Here are several caveats. First, these are calculations that take into account differential expenditures at a very high level of aggregation, so they ignore differential shares at much finer levels of disaggregation. Second, relative prices may have moved even more dramatically in 2008, and the impact of that effect will be missed in this calculation. Third, these are a calculation based upon annual data; calculation of year to year changes will then allow for minimal influence of what has happened to food prices in the last half of 2007.
Those caveats in mind, these guesstimates imply that the differential between the actual CPI inflation and the inflation rate for the first quintile is only about 0.3 ppts in 2007.
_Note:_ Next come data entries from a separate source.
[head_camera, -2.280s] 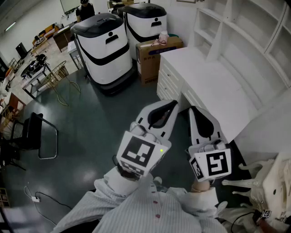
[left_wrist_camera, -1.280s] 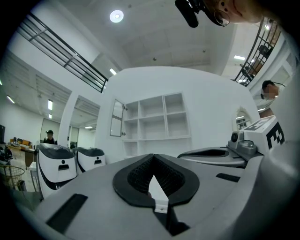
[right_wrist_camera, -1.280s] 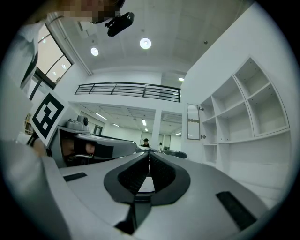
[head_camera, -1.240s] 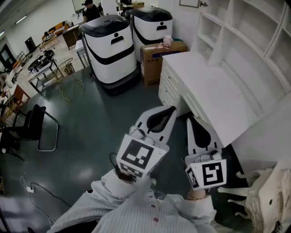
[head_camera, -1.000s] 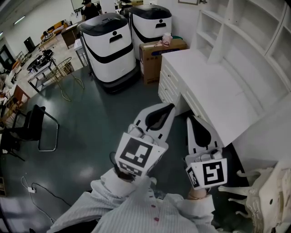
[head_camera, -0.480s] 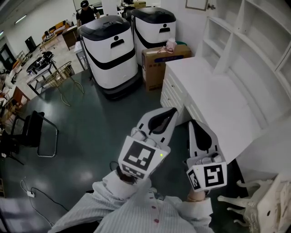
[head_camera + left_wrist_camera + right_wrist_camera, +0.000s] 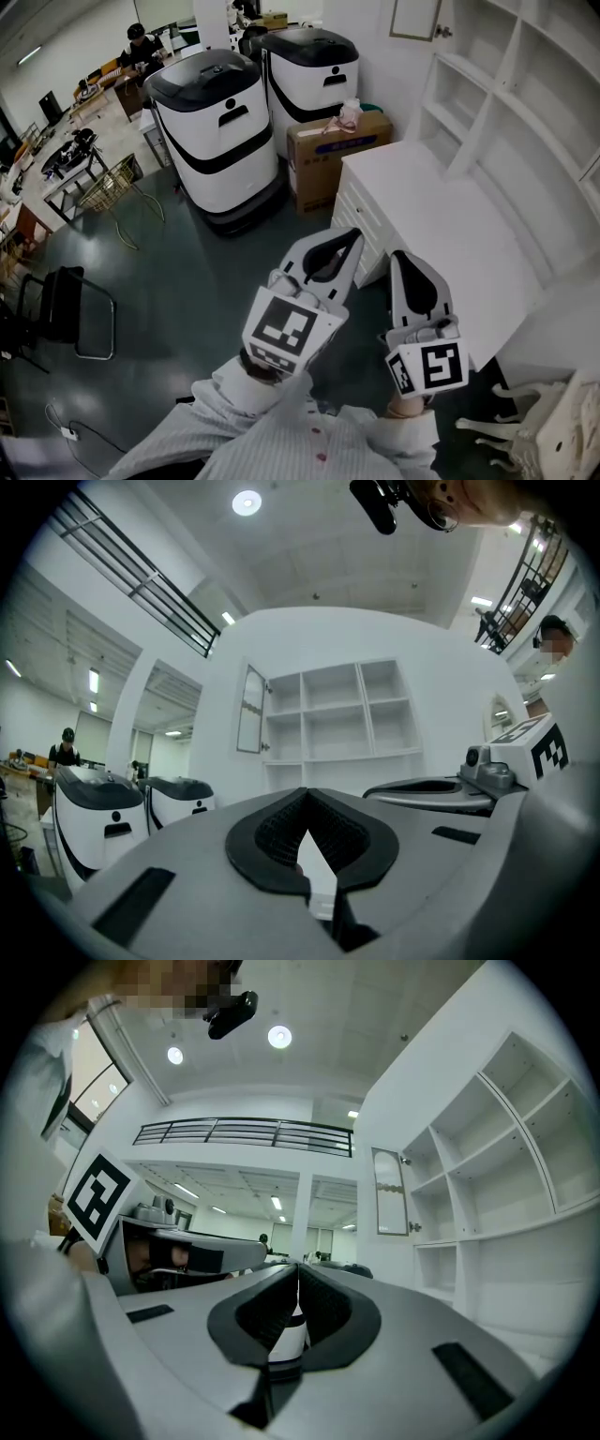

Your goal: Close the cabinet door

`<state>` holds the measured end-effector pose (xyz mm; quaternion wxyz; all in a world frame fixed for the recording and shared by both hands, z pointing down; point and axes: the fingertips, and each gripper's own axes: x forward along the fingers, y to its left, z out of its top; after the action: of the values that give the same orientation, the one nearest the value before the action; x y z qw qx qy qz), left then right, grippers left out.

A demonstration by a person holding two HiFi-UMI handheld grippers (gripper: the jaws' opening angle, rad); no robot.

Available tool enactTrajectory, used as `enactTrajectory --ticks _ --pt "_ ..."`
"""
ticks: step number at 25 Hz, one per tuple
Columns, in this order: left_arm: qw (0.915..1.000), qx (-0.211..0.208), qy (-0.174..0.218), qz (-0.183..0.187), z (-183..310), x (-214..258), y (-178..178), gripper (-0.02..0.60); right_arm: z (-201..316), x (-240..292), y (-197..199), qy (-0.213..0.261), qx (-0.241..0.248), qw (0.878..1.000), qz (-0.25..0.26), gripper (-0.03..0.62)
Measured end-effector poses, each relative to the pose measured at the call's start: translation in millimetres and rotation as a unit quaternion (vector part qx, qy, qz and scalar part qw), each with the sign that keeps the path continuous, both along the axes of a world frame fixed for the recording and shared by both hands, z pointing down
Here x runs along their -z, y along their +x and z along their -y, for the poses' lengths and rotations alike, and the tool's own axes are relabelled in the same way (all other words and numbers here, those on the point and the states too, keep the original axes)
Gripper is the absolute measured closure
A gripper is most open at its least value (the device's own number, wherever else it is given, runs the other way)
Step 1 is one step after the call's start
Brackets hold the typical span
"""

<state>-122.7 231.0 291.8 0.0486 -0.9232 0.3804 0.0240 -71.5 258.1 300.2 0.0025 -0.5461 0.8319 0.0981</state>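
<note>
The cabinet door [image 7: 413,19] is a narrow framed panel with a small knob, swung open at the left end of the white shelf cabinet [image 7: 497,84]. It also shows in the left gripper view as the door [image 7: 249,708] and in the right gripper view as the door [image 7: 389,1192]. My left gripper [image 7: 354,232] and right gripper [image 7: 405,255] are held side by side, level, well short of the cabinet. Both are shut with nothing between the jaws: left gripper [image 7: 305,791], right gripper [image 7: 298,1267].
A white counter with drawers [image 7: 441,202] stands below the shelves, just ahead of the grippers. Two white-and-black robot units [image 7: 220,122] and a cardboard box [image 7: 328,145] stand at the back left. A black chair [image 7: 66,314] is at left, a white ornate chair [image 7: 525,431] at lower right.
Both grippers have travelled forward together toward the cabinet. The open door has come into the top of the head view, and the counter lies closer.
</note>
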Motion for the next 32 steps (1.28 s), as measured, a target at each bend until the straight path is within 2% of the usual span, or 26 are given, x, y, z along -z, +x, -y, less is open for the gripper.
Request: enactTrajectory --ticks 9,15,24,32 --pt "0.9999 -0.01 -0.01 -0.002 56.1 -6.0 -47.1 0.572 52.1 -5.2 -36.4 -0.006 -0.028 1.0 -0.009 0.58" --pt "0.9997 -0.003 -0.016 -0.017 79.4 -13.6 -58.9 0.572 75.7 -15.4 -44.6 -0.018 -0.028 0.999 -0.02 0.58" --pt "0.9999 -0.005 -0.013 -0.003 134.3 -23.8 -39.3 0.572 133.3 -25.3 -24.5 -0.017 -0.028 0.999 -0.01 0.58" --pt "1.0 -0.007 -0.005 0.004 225.6 -14.7 6.0 0.572 227.9 -13.6 18.8 -0.005 -0.025 1.0 -0.008 0.58"
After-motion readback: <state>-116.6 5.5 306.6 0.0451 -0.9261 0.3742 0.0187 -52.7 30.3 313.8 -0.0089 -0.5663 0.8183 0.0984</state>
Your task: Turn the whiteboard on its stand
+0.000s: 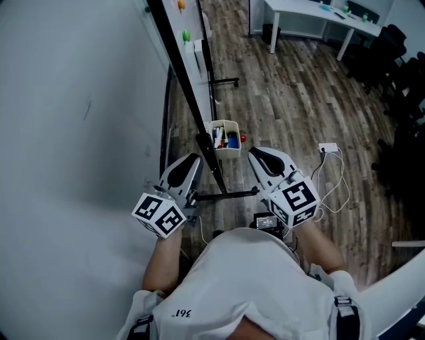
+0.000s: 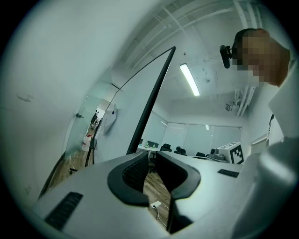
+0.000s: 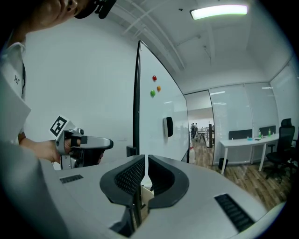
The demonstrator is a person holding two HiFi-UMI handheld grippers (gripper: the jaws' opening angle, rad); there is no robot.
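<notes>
Ribbed pads, flat glossy whiteboard

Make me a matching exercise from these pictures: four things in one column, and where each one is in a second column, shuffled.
Things:
1. white desk
2. small bin
3. power strip
4. green magnet

Places:
A. stuck on the whiteboard
B. lying on the floor, cable attached
C. far end of the room, near the black chairs
D. close beside the whiteboard's black edge

Pairs: 1-C, 2-D, 3-B, 4-A
</notes>
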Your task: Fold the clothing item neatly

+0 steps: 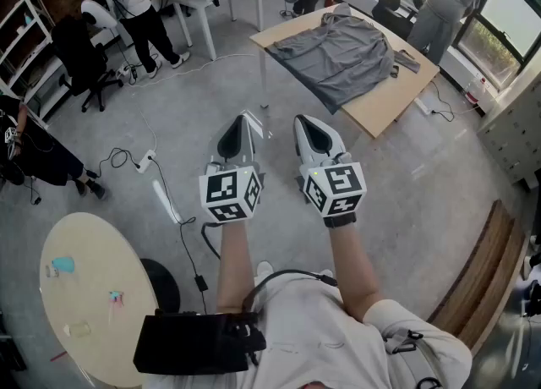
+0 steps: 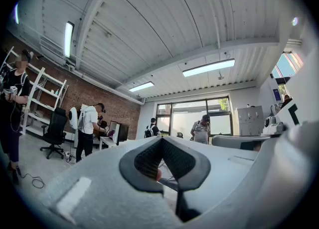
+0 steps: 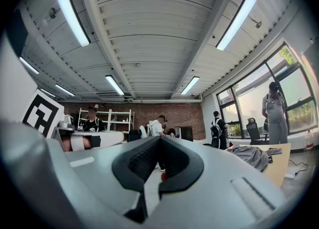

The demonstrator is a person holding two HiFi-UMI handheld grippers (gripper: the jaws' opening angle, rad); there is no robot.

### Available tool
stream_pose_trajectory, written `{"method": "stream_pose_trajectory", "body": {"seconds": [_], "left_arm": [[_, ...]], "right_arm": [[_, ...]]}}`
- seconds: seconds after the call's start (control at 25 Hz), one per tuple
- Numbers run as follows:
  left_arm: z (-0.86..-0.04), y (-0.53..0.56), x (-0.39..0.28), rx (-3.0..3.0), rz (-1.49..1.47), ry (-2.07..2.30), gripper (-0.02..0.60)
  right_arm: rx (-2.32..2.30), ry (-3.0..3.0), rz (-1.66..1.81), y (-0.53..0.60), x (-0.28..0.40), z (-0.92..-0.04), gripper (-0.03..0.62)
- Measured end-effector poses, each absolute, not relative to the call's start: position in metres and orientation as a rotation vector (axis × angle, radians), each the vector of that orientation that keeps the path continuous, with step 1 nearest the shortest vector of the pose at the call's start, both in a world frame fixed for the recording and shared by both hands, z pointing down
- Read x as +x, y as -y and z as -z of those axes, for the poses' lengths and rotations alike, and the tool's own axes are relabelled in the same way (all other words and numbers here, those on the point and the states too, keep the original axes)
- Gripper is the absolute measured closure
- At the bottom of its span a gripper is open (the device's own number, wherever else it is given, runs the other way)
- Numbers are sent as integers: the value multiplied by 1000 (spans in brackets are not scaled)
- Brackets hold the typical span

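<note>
The left forearm (image 1: 232, 265) and right forearm (image 1: 352, 262) reach forward side by side, bare. The left gripper (image 1: 239, 129) and right gripper (image 1: 314, 134) are held level, close together and nearly parallel. Both have their jaws pressed together, with nothing between them.

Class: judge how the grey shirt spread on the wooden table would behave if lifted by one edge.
The grey shirt would probably flop and sag, since it lies in soft wrinkles on the table. It looks thin, so likely light. Lying flat, it should not roll or tip.
</note>
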State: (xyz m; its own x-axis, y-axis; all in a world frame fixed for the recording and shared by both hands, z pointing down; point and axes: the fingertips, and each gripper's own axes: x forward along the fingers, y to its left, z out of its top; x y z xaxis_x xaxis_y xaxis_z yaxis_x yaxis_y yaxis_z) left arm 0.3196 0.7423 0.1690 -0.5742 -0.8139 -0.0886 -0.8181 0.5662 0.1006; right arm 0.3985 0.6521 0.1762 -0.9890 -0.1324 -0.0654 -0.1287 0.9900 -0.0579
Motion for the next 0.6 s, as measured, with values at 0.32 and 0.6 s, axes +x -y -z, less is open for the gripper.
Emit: {"method": "stream_pose_trajectory", "body": {"seconds": [0.32, 0.6], "left_arm": [[-186, -805, 272, -1438, -181, -2775, 580], [-211, -829, 234, -1432, -222, -2843, 580]], "right_arm": [[-177, -3088, 96, -713, 338, -195, 589], [-148, -3152, 154, -734, 293, -218, 589]]}}
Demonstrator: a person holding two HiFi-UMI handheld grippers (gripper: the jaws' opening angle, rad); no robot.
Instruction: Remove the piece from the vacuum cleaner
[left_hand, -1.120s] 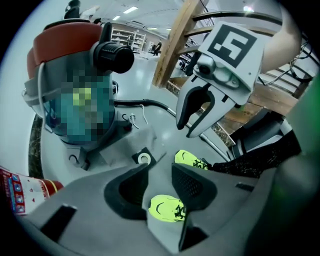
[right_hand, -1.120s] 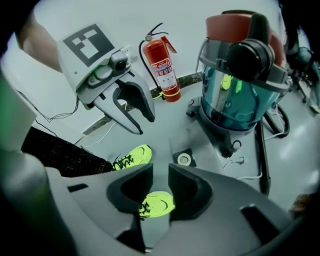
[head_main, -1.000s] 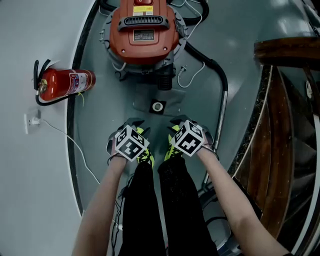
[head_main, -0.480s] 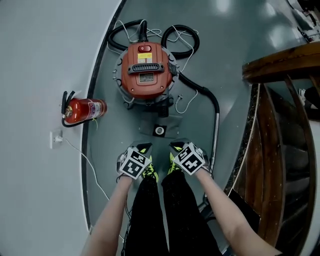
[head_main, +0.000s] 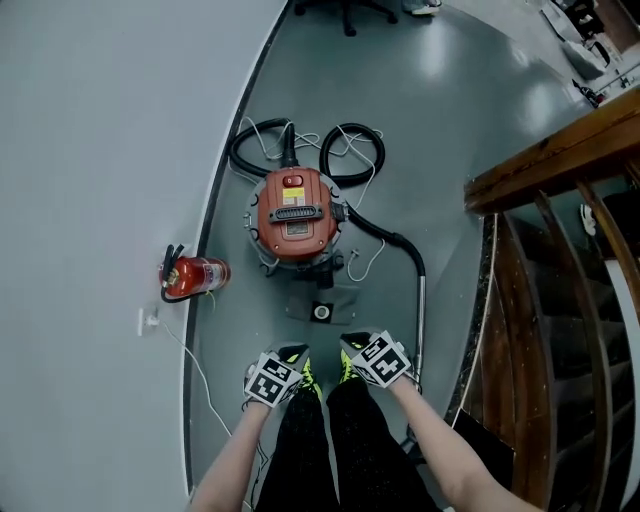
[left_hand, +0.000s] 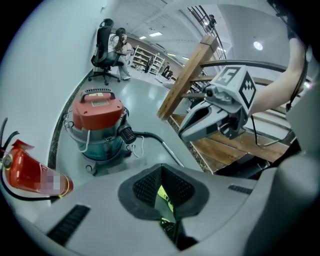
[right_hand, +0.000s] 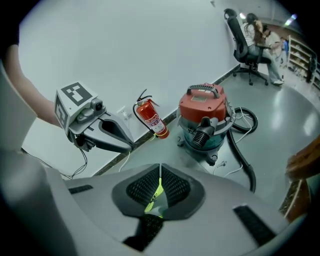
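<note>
The red-topped vacuum cleaner (head_main: 296, 215) (left_hand: 97, 120) (right_hand: 205, 117) stands on the grey floor ahead of me. A black hose (head_main: 400, 245) runs from its front to a metal wand (head_main: 420, 320). A flat grey piece with a round socket (head_main: 321, 305) lies in front of it. My left gripper (head_main: 287, 358) (left_hand: 161, 187) hangs low by my shoes, well short of the vacuum, shut and empty. Beside it my right gripper (head_main: 352, 350) (right_hand: 159, 187) is closing the last bit, pads together, nothing between them.
A red fire extinguisher (head_main: 195, 275) lies by the curved white wall, near a wall socket (head_main: 148, 322) with a white cable. A wooden stair railing (head_main: 550, 150) borders the right side. An office chair with a seated person (right_hand: 245, 40) is far behind the vacuum.
The head view has pulled back: the vacuum cleaner and extinguisher look smaller and farther away. Both grippers stay side by side above my shoes.
</note>
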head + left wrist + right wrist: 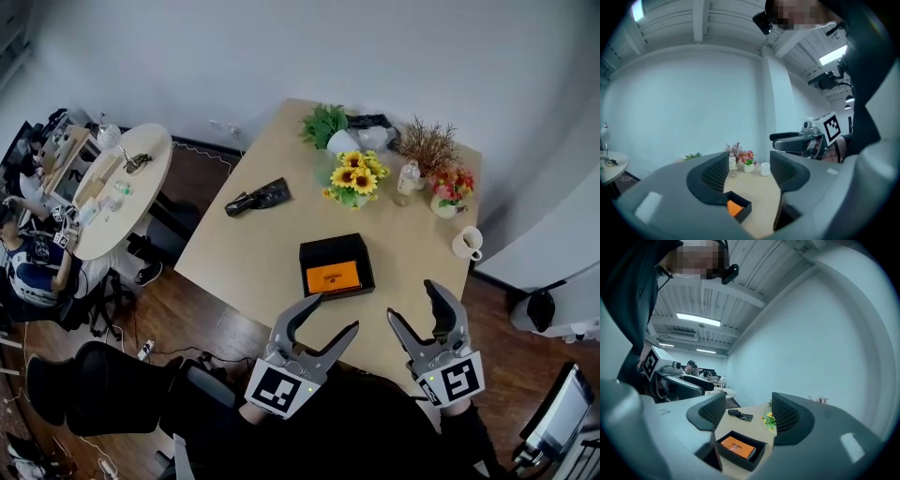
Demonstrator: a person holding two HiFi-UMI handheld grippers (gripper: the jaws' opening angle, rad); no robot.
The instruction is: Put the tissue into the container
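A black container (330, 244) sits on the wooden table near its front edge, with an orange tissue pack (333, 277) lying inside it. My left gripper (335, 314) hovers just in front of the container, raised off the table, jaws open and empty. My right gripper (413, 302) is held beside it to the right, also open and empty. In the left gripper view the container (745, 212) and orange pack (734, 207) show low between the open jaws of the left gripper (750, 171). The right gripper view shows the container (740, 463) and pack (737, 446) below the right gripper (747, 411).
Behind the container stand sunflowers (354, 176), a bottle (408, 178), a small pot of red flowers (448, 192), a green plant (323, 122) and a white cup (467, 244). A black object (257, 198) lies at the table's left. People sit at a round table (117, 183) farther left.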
A final caveat to keep in mind (from Kokoski (2003)):
…For most a priori definitions of demographic groups, there is generally more variation across households within each group than there is across groups. Since the statistical significance of any differences observed here between quintile indices is unknown, one should not draw quantitative conclusions from these results.
So one’s experience should deviate from that represented by the CPI, even if one were at the 75 th quintile, exactly because of the highly individual nature of consumption bundles. But it is not clear that the income distributional aspects are driving people’s differential experiences.
[Update, 2pm Tue 22 July]: Reader Andrew asks why I used geometric averages. Upon inspecting BLS documentation, I learn that I should aggregate the high level components (as opposed to the elementary prices) using the arithmetic average. I’ve recalculated the indices using the arithmetic averages, and present them in Figure 4. There is little visible difference in the pattern of results.
Figure 4: Year-on-year inflation calculated using annual CPI (not seasonally adjusted) , (black), and guesstimated CPI for first quintile (blue) and fifth quintile (red). Inflation calculated as first log difference of annual CPI. Guesstimated CPIs calculated as arithmetic averages of component indices. Source: BLS, and author’s calculations based on weights in Kokoski (2003), Table 5.